▶ INFORMATION SUPPLIED
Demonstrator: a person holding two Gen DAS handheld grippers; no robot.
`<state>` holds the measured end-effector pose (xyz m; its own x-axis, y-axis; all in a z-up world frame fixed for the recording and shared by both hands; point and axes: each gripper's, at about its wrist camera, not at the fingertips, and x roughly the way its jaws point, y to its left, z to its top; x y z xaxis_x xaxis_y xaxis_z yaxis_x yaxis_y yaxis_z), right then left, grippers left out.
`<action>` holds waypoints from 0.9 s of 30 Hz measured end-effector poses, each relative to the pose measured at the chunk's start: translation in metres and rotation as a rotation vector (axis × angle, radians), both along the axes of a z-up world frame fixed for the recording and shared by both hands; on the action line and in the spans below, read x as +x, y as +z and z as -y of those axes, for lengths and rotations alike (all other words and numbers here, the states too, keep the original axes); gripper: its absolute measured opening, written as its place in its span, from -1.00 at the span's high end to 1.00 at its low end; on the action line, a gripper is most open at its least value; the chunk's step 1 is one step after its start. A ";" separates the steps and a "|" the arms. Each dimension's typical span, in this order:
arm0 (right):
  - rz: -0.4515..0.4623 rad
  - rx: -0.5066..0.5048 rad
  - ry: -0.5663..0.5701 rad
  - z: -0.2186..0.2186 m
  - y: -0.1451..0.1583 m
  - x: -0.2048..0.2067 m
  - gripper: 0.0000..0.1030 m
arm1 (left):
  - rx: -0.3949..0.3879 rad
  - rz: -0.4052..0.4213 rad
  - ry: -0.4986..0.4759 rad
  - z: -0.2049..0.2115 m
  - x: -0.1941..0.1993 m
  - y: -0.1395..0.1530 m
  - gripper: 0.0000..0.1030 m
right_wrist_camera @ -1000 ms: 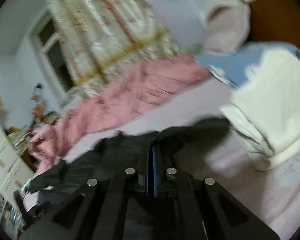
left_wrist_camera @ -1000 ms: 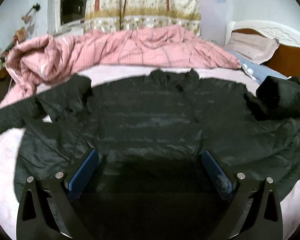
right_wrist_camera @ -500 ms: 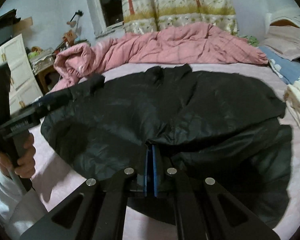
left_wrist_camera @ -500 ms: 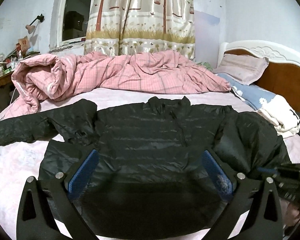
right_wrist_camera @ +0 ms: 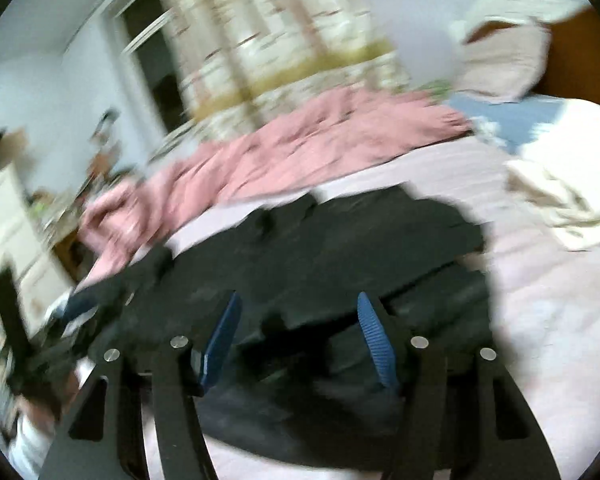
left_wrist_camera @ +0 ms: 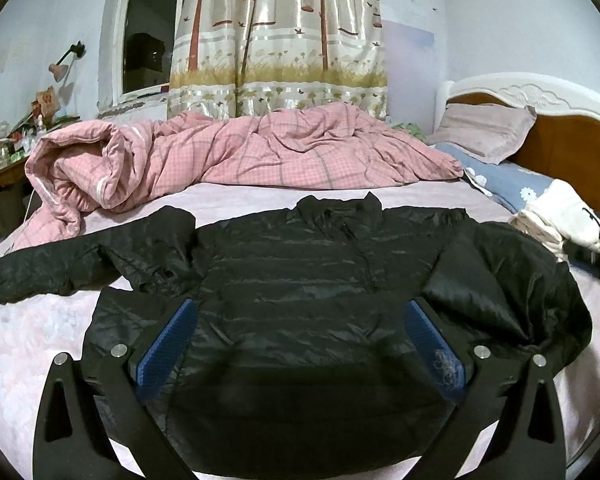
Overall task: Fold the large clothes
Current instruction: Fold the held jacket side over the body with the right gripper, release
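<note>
A black puffer jacket (left_wrist_camera: 292, 280) lies spread on the pink bed sheet (left_wrist_camera: 28, 340), collar towards the far side. Its left sleeve stretches out flat to the left, and its right sleeve is folded in over the right side of the body. My left gripper (left_wrist_camera: 300, 340) hovers open above the jacket's lower hem, nothing between its blue pads. In the blurred right wrist view the jacket (right_wrist_camera: 340, 256) fills the middle. My right gripper (right_wrist_camera: 296, 332) is over its near edge with jaws opening, and the cloth lies loose below them, not pinched.
A rumpled pink checked quilt (left_wrist_camera: 228, 156) runs along the far side of the bed. A white garment (left_wrist_camera: 560, 220) lies at the right, near a blue pillow (left_wrist_camera: 508, 176) and the wooden headboard (left_wrist_camera: 572, 144). A white drawer unit (right_wrist_camera: 8, 232) stands to the left.
My right gripper, shut on the right sleeve, carried it in over the jacket's body, then opened and let it go. The left gripper rose slightly, so more of the room shows.
</note>
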<state>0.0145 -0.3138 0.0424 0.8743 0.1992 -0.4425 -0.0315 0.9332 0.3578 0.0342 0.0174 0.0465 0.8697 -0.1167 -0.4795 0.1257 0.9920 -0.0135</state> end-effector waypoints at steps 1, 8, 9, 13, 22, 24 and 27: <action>-0.001 0.009 -0.046 0.013 0.001 0.004 -0.30 | 0.004 0.001 -0.001 0.002 0.000 -0.001 -0.99; -0.175 0.177 -0.192 0.087 -0.025 0.075 -0.50 | 0.025 -0.001 -0.012 0.011 0.000 -0.006 -0.99; -0.207 0.207 -0.171 0.091 -0.033 0.085 -0.50 | 0.033 0.000 -0.014 0.012 0.000 -0.006 -0.99; -0.291 0.289 -0.058 0.088 -0.055 0.110 -0.47 | 0.070 0.021 -0.004 0.017 -0.002 -0.007 -0.99; -0.082 0.007 -0.108 0.036 -0.007 0.066 0.86 | 0.077 0.032 0.002 0.017 -0.004 -0.004 -0.99; -0.020 -0.021 -0.039 0.014 0.006 0.045 0.87 | 0.083 0.057 0.023 0.016 -0.007 0.000 -0.99; 0.026 -0.021 0.068 -0.019 0.017 0.023 0.87 | 0.056 0.060 0.020 0.013 -0.009 0.004 -0.99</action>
<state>0.0371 -0.2944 0.0591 0.8705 0.2494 -0.4243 -0.1042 0.9359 0.3364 0.0251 0.0043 0.0507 0.8991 -0.0736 -0.4315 0.1048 0.9933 0.0491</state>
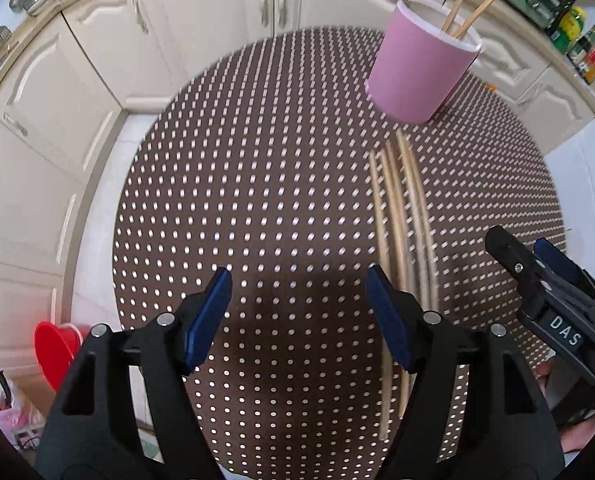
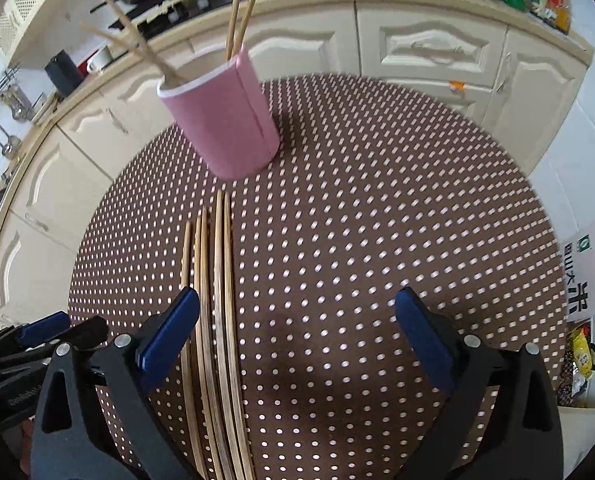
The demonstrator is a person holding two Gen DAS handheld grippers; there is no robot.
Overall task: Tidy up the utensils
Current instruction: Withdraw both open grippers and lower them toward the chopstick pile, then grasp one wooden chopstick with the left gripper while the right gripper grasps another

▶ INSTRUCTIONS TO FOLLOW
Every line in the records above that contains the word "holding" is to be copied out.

▶ REPLY
Demonstrator: a person holding two Gen DAS handheld grippers; no robot.
The demonstrator is a person holding two Gen DAS handheld grippers; there is no robot.

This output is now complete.